> [Work to be completed]: All lines before the one containing "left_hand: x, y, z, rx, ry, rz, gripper", plus that line itself, are to be printed exactly as they appear below.

> [Data provided]:

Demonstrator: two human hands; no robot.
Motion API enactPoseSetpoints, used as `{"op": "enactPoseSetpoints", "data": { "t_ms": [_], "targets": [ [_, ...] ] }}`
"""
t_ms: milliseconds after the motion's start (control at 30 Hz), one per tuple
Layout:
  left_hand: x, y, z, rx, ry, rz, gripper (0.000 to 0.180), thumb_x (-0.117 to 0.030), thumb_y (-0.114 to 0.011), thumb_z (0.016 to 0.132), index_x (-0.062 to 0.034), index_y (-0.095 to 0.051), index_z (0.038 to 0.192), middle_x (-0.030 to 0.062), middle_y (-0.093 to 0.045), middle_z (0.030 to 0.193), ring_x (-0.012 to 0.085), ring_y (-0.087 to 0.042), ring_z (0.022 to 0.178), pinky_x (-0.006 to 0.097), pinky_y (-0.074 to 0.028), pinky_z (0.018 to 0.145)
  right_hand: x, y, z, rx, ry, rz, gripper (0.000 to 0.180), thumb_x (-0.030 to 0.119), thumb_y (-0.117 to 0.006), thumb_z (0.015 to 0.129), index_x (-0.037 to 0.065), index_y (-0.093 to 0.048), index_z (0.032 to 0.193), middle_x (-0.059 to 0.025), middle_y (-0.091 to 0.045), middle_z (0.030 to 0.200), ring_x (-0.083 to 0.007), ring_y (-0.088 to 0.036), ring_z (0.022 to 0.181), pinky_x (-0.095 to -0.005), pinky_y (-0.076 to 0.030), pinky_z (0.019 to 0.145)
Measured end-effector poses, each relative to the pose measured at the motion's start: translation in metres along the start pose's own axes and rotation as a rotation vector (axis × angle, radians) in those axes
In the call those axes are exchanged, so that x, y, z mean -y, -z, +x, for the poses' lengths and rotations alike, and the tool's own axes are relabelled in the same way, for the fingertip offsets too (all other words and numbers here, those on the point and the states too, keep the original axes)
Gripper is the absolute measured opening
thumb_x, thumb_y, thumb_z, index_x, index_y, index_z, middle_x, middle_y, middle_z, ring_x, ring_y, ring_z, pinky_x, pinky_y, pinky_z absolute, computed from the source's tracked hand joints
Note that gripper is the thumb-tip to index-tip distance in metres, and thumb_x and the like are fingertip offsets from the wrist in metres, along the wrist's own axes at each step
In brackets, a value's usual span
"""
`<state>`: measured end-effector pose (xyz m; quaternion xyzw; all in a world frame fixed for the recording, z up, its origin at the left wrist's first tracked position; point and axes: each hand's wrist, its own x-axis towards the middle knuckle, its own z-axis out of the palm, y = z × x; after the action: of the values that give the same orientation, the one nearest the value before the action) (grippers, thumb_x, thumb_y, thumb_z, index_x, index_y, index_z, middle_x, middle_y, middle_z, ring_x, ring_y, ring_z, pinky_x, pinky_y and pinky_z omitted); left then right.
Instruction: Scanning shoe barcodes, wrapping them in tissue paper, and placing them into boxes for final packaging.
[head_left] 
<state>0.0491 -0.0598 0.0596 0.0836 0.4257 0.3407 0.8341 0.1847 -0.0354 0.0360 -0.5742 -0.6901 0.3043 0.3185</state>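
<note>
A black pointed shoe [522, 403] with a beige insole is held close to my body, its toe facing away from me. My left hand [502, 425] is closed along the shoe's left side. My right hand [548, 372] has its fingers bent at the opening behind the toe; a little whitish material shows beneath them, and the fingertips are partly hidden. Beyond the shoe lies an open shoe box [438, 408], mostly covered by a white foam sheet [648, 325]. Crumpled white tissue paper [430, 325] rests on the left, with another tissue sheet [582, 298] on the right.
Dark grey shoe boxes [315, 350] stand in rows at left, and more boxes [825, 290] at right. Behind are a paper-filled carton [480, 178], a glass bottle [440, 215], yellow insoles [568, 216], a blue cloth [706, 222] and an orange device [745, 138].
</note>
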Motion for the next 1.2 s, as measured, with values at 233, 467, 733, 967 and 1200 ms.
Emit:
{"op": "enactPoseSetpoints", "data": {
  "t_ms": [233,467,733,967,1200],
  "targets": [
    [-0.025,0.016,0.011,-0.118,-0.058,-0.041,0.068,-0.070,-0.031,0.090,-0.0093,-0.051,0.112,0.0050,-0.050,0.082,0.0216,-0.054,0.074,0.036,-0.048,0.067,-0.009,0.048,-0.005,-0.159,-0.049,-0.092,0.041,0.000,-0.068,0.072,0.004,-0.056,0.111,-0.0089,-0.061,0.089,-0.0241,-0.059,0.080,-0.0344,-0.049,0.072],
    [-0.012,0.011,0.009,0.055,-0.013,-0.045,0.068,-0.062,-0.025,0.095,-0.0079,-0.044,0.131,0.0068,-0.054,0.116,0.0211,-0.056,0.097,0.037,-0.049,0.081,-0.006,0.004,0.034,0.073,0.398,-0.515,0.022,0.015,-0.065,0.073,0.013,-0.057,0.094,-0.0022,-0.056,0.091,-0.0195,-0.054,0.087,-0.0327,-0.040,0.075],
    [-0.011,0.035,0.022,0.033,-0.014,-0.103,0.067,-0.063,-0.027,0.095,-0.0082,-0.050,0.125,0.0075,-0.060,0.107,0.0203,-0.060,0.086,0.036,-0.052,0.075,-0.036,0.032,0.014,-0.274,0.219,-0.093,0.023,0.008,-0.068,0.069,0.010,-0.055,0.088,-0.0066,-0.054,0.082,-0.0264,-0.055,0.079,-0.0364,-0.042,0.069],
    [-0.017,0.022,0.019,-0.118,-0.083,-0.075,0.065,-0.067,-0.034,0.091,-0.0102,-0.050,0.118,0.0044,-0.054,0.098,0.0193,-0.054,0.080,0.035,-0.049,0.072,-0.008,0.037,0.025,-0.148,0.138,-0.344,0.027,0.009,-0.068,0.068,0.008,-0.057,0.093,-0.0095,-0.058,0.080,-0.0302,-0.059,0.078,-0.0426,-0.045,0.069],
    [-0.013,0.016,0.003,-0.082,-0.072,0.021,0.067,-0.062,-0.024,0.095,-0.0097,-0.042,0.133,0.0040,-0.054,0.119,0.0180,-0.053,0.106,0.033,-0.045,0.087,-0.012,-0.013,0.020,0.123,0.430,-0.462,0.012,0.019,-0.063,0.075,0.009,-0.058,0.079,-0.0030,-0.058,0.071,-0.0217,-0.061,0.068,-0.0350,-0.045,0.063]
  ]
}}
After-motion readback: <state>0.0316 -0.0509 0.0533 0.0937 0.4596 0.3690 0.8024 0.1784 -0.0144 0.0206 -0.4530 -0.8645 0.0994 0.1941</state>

> [Solution]:
Demonstrator: two human hands; no robot.
Motion API enactPoseSetpoints, used as `{"op": "enactPoseSetpoints", "data": { "t_ms": [_], "targets": [ [_, ...] ] }}`
"""
t_ms: milliseconds after the motion's start (control at 30 Hz), one per tuple
Layout:
  left_hand: x, y, z, rx, ry, rz, gripper (0.000 to 0.180), thumb_x (-0.117 to 0.030), thumb_y (-0.114 to 0.011), thumb_z (0.016 to 0.132), index_x (-0.062 to 0.034), index_y (-0.095 to 0.051), index_z (0.038 to 0.192), middle_x (-0.030 to 0.062), middle_y (-0.093 to 0.045), middle_z (0.030 to 0.193), ring_x (-0.012 to 0.085), ring_y (-0.087 to 0.042), ring_z (0.022 to 0.178), pinky_x (-0.006 to 0.097), pinky_y (-0.074 to 0.028), pinky_z (0.018 to 0.145)

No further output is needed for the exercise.